My kids generally are always grabbing a few minutes here and there (before school etc) to play or create. What I have noticed is that my kids get on THE best when they are refreshed (through having a few days off school) and have time just to hag out.

However I think there is a balance. We do two clubs for the eldest because he loves them - swimming and banjo. I think its excellent for kids to have a regular commitment to exercise (to take into adulthood) and secondly swimming is such an amazing skill to have.

We never did clubs as kids yet I was absolutely desperate to to something and specifically learn to dance. Never happened as a child sadly and was quite hard to get into as an adult. I wouldn't say we were more creative because we had less clubs. We didn't have many books about and I was on my own most of the time with very little parental interest.

I think it is possible to have too many clubs and have too much timetabled time though.

If you had had 2 very active dcs, you might have looked around more to find some activities 'to tired them out' because otherwise, your dcs would have climbed up the wall or you would have spent a huge amount of time frozen at the park.

I have one of those and yes, those were my choices (albeit not frozen). I spent many hours sat with a young baby/toddler at a park while my older one burned off energy that would be put to no good at home if not. Plenty of sporty organised activities saved our sanities. We also had lots of sporty activity things to do at home where he jumped and spun and threw heavy things into bushes.

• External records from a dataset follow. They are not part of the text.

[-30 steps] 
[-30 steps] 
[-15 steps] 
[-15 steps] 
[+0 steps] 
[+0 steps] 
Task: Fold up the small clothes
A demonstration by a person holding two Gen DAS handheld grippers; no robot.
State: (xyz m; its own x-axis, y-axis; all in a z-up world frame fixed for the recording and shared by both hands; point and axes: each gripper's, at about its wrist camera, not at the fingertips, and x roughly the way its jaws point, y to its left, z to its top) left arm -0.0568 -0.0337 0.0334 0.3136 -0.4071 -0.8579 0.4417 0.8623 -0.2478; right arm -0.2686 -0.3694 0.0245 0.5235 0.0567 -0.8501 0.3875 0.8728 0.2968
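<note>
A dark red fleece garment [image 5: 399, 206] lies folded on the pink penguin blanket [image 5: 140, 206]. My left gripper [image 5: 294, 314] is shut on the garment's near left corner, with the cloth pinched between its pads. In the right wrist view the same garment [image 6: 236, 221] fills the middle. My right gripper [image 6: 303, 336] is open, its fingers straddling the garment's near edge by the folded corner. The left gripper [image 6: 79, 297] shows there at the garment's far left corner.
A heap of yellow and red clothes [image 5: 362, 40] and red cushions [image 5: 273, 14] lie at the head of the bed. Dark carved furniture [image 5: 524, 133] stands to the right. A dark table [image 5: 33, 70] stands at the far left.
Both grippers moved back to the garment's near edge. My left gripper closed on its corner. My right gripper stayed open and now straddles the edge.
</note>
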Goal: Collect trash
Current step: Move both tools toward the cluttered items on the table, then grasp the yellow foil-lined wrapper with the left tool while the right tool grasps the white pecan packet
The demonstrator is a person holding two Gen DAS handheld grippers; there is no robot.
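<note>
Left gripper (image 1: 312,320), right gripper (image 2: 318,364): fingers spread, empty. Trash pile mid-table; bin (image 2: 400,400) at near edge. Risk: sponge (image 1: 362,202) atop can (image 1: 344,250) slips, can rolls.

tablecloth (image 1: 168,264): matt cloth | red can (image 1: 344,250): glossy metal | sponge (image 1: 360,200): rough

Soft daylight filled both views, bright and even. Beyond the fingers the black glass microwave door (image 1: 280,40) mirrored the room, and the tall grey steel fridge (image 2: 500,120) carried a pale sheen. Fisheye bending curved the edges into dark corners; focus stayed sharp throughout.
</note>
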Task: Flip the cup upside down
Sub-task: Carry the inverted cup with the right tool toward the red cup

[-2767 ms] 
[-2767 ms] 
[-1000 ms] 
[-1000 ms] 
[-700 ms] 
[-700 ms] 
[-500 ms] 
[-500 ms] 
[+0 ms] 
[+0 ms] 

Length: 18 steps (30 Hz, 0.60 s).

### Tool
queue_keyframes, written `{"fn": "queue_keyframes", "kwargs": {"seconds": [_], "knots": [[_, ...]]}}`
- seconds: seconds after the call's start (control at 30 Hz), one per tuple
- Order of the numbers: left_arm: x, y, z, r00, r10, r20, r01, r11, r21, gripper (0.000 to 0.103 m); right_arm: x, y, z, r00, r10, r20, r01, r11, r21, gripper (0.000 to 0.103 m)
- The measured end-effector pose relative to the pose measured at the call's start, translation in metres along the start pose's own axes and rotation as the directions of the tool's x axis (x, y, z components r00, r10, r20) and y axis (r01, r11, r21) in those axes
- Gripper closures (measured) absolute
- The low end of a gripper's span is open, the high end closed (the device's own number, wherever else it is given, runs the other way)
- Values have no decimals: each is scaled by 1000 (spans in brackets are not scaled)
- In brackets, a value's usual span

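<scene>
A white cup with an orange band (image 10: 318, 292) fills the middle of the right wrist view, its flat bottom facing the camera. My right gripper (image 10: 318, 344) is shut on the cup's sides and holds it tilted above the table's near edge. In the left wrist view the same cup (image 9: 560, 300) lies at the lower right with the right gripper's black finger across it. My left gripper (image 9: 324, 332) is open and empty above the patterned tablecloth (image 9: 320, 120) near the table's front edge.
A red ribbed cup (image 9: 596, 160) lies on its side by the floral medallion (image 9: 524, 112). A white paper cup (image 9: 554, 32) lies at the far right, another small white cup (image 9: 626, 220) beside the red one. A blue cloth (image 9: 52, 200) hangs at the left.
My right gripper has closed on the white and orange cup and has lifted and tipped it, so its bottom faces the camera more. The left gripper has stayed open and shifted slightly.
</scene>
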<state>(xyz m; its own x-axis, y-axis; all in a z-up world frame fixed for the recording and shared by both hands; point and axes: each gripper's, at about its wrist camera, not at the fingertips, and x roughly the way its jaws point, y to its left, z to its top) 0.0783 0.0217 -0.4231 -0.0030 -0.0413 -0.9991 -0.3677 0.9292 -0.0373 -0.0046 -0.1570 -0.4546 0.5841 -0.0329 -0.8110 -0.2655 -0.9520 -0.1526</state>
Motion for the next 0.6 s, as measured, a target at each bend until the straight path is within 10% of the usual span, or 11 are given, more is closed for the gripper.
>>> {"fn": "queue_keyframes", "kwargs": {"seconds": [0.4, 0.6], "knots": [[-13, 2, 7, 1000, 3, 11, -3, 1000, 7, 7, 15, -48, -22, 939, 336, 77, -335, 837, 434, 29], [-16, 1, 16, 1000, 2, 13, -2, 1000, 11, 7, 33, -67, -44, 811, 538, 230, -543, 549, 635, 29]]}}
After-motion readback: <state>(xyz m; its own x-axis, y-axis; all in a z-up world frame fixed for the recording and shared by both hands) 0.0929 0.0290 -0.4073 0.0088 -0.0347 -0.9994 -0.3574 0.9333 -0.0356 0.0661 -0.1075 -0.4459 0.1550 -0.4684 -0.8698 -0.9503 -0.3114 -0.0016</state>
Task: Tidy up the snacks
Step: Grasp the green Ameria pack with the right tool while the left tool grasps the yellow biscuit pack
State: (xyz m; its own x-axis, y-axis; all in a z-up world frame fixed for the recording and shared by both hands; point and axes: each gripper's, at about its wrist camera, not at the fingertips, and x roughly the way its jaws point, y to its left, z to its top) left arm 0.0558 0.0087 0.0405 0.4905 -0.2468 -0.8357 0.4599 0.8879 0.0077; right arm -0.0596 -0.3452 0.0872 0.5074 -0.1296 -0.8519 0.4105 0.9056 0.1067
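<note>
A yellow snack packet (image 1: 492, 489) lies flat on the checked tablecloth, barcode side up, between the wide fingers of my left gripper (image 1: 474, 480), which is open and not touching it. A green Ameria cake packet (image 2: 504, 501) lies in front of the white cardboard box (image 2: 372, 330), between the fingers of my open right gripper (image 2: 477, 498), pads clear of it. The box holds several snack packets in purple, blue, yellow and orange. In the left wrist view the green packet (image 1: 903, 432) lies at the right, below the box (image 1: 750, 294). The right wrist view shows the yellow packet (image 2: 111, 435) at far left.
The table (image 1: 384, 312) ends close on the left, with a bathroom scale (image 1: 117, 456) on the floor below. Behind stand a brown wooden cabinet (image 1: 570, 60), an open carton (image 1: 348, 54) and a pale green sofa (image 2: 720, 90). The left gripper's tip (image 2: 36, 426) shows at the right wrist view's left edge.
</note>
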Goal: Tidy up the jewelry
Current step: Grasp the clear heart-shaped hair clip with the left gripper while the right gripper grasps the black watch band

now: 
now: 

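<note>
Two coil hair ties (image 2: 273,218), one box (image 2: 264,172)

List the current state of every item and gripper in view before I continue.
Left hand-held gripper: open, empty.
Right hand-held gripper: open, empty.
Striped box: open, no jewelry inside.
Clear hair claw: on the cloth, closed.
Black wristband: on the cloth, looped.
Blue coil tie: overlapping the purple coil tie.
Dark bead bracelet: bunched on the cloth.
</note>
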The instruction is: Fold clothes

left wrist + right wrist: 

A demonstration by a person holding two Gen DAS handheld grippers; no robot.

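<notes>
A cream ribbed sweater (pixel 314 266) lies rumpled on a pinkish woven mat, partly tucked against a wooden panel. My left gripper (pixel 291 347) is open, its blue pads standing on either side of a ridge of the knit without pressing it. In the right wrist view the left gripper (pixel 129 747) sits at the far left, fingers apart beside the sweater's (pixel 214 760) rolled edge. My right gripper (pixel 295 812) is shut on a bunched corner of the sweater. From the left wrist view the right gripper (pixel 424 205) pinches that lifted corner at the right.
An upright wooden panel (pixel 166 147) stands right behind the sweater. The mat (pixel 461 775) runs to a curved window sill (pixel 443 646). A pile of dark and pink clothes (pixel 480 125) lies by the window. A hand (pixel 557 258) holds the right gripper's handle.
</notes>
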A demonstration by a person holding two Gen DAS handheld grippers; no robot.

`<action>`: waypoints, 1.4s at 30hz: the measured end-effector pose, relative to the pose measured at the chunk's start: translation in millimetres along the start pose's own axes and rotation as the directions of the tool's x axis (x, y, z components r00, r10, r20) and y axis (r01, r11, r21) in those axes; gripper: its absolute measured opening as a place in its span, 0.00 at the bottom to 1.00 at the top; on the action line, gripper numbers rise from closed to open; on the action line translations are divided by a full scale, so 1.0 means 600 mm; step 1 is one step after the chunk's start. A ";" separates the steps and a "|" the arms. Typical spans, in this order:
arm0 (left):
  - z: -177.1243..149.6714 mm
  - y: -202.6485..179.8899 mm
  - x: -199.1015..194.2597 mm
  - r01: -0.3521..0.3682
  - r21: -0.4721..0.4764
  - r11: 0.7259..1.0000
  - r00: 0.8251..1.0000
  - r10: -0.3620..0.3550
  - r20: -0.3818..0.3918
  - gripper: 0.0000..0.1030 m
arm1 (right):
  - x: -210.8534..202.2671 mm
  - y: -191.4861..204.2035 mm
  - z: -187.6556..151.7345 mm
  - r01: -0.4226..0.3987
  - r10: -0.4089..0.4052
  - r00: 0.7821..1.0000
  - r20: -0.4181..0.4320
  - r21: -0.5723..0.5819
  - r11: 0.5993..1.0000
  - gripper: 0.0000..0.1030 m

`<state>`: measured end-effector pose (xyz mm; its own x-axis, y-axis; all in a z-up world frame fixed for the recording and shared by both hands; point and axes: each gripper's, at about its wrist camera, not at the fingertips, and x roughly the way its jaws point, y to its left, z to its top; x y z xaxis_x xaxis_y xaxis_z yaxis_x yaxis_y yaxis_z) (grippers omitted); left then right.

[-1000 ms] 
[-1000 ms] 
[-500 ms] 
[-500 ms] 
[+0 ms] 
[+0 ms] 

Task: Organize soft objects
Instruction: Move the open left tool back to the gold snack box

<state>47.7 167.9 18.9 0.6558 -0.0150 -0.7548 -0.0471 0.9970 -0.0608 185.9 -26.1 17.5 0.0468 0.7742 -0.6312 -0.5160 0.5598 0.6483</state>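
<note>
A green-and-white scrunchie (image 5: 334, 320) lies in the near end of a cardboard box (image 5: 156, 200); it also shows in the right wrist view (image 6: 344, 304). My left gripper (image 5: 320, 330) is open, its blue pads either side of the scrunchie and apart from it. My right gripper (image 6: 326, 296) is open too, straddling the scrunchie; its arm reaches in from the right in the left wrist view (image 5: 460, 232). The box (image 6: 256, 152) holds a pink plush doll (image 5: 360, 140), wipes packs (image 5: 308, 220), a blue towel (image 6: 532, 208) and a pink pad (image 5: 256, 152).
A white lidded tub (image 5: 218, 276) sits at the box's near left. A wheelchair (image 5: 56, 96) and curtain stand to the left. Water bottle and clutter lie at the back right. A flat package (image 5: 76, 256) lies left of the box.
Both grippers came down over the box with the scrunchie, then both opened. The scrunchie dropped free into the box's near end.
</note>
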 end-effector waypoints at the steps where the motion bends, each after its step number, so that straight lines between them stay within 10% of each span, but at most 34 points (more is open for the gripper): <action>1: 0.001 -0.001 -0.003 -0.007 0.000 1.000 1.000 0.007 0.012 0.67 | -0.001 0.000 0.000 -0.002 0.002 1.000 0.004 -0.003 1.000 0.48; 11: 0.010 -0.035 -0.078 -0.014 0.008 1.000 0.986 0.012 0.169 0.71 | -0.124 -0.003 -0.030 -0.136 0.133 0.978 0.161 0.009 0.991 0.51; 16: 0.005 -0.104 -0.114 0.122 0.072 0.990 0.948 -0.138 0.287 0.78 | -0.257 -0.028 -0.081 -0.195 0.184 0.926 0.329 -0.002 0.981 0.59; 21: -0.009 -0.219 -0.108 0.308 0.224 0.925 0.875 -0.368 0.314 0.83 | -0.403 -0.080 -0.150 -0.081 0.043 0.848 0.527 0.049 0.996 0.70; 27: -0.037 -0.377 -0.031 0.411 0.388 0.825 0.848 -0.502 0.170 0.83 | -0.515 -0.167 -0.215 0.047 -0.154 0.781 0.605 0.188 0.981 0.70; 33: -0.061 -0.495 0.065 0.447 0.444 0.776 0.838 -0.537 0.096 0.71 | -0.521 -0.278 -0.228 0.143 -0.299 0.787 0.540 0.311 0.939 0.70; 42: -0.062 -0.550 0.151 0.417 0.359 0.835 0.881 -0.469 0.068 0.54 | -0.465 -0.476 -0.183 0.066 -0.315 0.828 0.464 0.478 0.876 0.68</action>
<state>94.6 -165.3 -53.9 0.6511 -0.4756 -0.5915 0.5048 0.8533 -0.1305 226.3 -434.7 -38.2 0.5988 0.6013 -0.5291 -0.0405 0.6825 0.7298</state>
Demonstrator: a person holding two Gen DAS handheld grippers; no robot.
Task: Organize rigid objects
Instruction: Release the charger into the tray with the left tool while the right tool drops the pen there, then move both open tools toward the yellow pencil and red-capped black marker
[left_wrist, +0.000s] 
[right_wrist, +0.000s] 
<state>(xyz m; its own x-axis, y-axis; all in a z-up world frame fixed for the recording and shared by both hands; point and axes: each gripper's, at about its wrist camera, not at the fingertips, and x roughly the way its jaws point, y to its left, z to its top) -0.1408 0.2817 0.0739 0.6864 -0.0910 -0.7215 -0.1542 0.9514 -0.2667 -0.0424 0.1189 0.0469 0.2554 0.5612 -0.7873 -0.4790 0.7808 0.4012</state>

kelda Fri 22-Mar-13 15:48:17

My dd1 is nine and she has always been very active and lively. As other posters have said, keeping her busy with structured activities and lots of walking has saved our sanities - dancing, swimming, rollerskating, music - sometimes all of those things twice a week.

When she is at home, she mainly draws pictures and does stretching exercises on the gym mat. She does not take after me in the slightest! She enjoys reading at night in bed.